Sucking in a breath, Leia steels herself. The ship pitches lower, her stomach dropping out- she reels forward, catching herself on Amilyn Holdo’s shoulders. “Amilyn-”

Amilyn looks at her, and Leia doesn't look back. She doesn’t push her hands away, and doesn’t come any nearer. They stay like that, frozen, taking comfort in this resigned touch. There is very little they can do, now, but wait to return to their people and make some cold report of the situation, sign paperwork, and write up a eulogy for their guard. The war is over, but it’s hard, sometimes, to keep it that way. Her voice is an anchor. “I know. I know.”

  
  


•

When Leia Organa gives birth to their son, Han is at her side. 

He’s there when Leia starts to scream, to weep, and when the glass on the side table shatters into a thousand pieces. The clock on the wall melts to the floor. The side table rockets through the wall with a resounding _whum_! Han cries, too, ignoring the chaos about them. The Force doesn’t touch him like it touches her-- doesn’t gut him, leave him writhing in the overpowering, all consuming fury of all life bursting inwards as a new one is made. 

It takes hours, but Han waits it out with her. 

Once welcomed to the world, Ben Organa is met first with love. Han holds him like he's the most precious, fragile thing he's ever seen.

He's there for the birth of their son, and he stays for a very long time. He rocks Ben to sleep every night, returns at odd hours with strange trinkets and toys that he’s much too young for but still dangles in front of him like he’s enticing him to get bigger, promising great adventures. When their dark-haired boy wraps his hand around his father’s thumb, she can feel the shockwaves through the Force; it hums with terror, with reverence, with gentleness and love so overwhelming that, for a moment, she’s just as scared as Han is. 

These months brim with hope. Every day is so fat with promises of a bright future that it threatens to burst at the seams, the night bleeding into the morning, her sleep schedule just as scattered as the infants. 

These months are tooth-achingly sweet, and Leia wishes it would never end. Han stayed this time, and she loves him for it.

In the time between the domestic moments, Han neglects to cook. He leaves his things in the way; dishes pile up, paperwork flutters through the house, and he never curls himself around her in bed anymore, lying flat on his back with a snore in his mouth a foot away. He starts to smell like spotchka, and stops showering so much. He wears his shoes in the house and leaves Chewie with the baby- sometimes, she must admit, the warmth of his fur does soothe the child in a way which Han can’t- but he grows scattered with time, lost in the blur of a life he’s not suited for. He tries so hard, every day.

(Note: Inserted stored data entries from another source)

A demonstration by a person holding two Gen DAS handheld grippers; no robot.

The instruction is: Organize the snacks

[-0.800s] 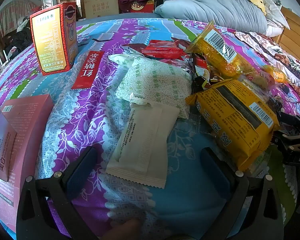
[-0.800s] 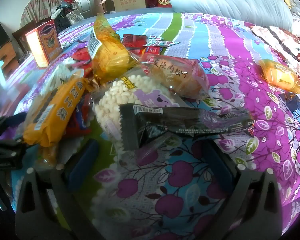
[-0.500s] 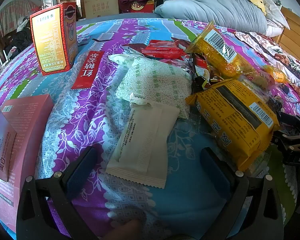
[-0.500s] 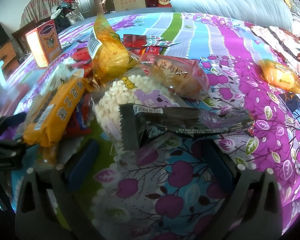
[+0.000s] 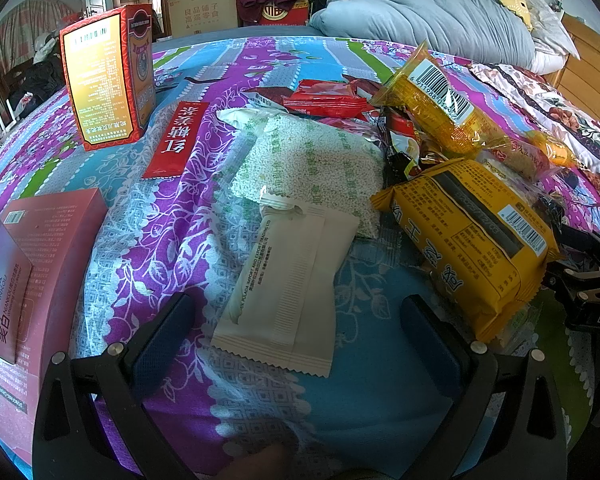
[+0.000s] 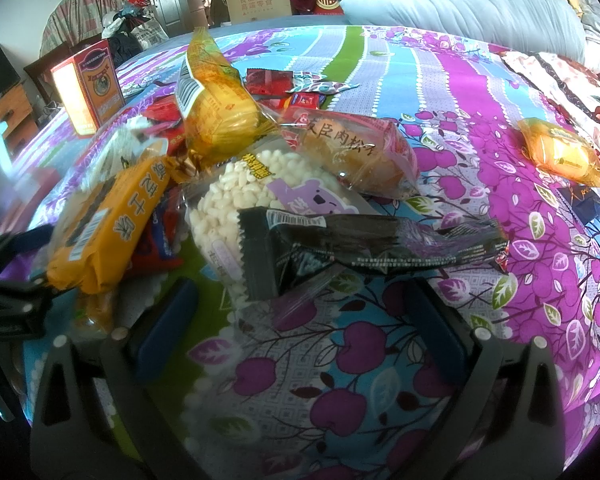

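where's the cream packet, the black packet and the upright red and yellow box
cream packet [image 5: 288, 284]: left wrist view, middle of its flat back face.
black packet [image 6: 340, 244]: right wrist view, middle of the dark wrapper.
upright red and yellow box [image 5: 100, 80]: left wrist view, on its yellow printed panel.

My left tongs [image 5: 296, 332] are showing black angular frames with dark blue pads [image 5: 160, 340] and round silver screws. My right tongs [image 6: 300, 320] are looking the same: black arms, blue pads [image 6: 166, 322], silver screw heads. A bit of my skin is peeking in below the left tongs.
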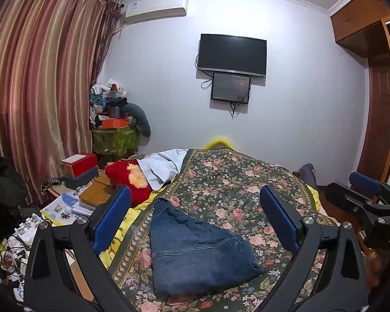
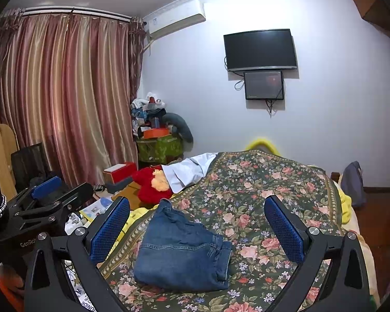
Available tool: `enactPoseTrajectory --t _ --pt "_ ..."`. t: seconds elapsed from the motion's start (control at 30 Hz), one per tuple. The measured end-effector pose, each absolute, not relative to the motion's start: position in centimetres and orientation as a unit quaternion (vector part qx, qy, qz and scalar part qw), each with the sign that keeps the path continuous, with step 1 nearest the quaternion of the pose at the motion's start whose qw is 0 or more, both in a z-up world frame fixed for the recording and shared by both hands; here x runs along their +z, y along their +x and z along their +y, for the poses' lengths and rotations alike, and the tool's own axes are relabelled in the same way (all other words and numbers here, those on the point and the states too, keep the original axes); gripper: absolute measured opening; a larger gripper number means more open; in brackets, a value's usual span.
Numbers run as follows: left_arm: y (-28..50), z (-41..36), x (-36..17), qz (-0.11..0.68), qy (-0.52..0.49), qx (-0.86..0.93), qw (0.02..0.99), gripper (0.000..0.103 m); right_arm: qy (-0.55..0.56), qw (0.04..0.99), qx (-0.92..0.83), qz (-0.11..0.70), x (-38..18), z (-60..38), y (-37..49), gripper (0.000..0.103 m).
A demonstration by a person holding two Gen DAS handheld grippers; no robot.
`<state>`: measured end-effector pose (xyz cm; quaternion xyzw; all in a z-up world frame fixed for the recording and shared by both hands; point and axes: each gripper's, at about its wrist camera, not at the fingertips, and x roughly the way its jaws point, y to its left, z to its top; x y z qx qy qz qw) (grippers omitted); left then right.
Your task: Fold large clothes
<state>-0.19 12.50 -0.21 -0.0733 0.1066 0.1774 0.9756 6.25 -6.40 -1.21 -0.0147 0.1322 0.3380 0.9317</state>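
Note:
A pair of blue jeans (image 1: 195, 252) lies folded into a compact bundle on the floral bedspread (image 1: 236, 179), near its front edge. My left gripper (image 1: 195, 213) hovers open above the jeans, touching nothing. The right gripper (image 1: 364, 189) shows at the right edge of the left wrist view, held off the bed. From the right wrist the same jeans (image 2: 182, 254) sit low and central, between the spread blue pads of my right gripper (image 2: 197, 223), which is open and holds nothing. The left gripper (image 2: 46, 189) hangs at the left, away from the cloth.
A red plush toy (image 1: 127, 179) and a pale blue garment (image 1: 163, 166) lie at the bed's left far corner. A cluttered bedside table (image 1: 72, 197) with boxes and papers stands left. Curtains (image 1: 39, 78), a wall television (image 1: 232, 53) and a wooden wardrobe (image 1: 377, 78) bound the room.

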Motion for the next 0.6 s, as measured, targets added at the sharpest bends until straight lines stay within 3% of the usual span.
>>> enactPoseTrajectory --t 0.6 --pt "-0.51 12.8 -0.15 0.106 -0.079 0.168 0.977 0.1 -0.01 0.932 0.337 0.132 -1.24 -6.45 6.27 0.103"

All her life becomes a tangled web of tedium, so tightly interwoven that she can barely squint to see the light outside the little space she’s been afforded.

When Leia’s back bows under the insurmountable pressures that bear down upon her, Amilyn Holdo manifests in her kitchen. She’s there with a spoon in her hand and a pot of something boiling on the stove, and Leia thinks she might cry. 

It is the noble politician who appears on her front porch, or already in her home, with pre-cooked meals and promises of relief. It is her, with her eccentric up-dos and draped gowns, who swaddles her son in his room and gently sways all the restless tears out of him. When Leia appears in court again with her son bound in a sling to her chest, it is Amilyn Holdo who stands by her side and takes him sometimes when her back starts to hurt, gently unwinding the scarf from Leia’s middle to wrap it around herself, holding her baby to her chest. 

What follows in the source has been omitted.